**Assigned task**
Please give back only the lines below from the one containing "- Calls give" to the one containing "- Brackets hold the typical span", each repeated word for word, both ends included.
--- START ---
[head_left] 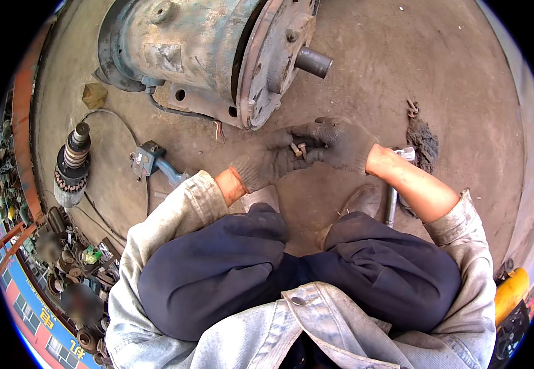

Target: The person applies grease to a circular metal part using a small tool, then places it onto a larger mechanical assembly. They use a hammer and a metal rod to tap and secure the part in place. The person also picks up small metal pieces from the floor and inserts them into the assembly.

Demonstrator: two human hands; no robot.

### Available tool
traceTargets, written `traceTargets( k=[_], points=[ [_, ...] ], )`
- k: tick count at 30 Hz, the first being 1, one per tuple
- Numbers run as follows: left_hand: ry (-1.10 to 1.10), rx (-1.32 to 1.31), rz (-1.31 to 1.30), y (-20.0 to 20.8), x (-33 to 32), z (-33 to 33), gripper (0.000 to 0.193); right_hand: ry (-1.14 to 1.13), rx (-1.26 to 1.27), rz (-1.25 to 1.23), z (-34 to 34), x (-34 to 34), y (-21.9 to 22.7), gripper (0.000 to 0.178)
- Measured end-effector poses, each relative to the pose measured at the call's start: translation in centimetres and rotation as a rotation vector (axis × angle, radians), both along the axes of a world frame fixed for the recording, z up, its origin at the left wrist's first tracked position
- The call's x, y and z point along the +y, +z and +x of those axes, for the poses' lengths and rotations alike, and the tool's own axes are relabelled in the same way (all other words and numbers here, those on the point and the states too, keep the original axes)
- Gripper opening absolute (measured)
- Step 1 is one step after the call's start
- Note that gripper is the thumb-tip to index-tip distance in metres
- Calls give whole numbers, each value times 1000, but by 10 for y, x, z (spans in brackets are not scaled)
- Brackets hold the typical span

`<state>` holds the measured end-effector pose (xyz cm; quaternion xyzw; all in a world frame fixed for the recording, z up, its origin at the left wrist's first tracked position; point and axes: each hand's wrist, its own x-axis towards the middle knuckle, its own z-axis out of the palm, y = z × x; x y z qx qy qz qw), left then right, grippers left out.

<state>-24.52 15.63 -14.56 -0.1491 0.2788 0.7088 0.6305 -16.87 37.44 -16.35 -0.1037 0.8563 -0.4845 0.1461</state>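
Two short brass-coloured bolts [298, 149] show between my hands, in front of my knees. My left hand [266, 161], in a dark, dirty knit glove, is cupped under them with its fingers curled. From the right, my right hand [342, 145], gloved likewise, bends its fingers and thumb round the same bolts. The two hands meet at the fingertips, and the gloves partly cover the bolts. Just beyond them lies a large, worn blue-green electric motor [199, 46] on its side, its bare shaft [314, 62] pointing right.
Left of me are a blue corded power tool [150, 161] and an upright rotor [73, 163]. A dark rag [422, 144] and a metal-handled tool [392, 206] lie by my right forearm. Motor parts [64, 264] crowd the far left; a yellow cylinder [511, 295] is at the right.
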Motion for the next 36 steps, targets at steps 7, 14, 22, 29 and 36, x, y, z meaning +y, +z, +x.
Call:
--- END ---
**Output of the task**
- Calls give whole numbers, each value times 1000, but by 10 for y, x, z (spans in brackets are not scaled)
- Brackets hold the typical span

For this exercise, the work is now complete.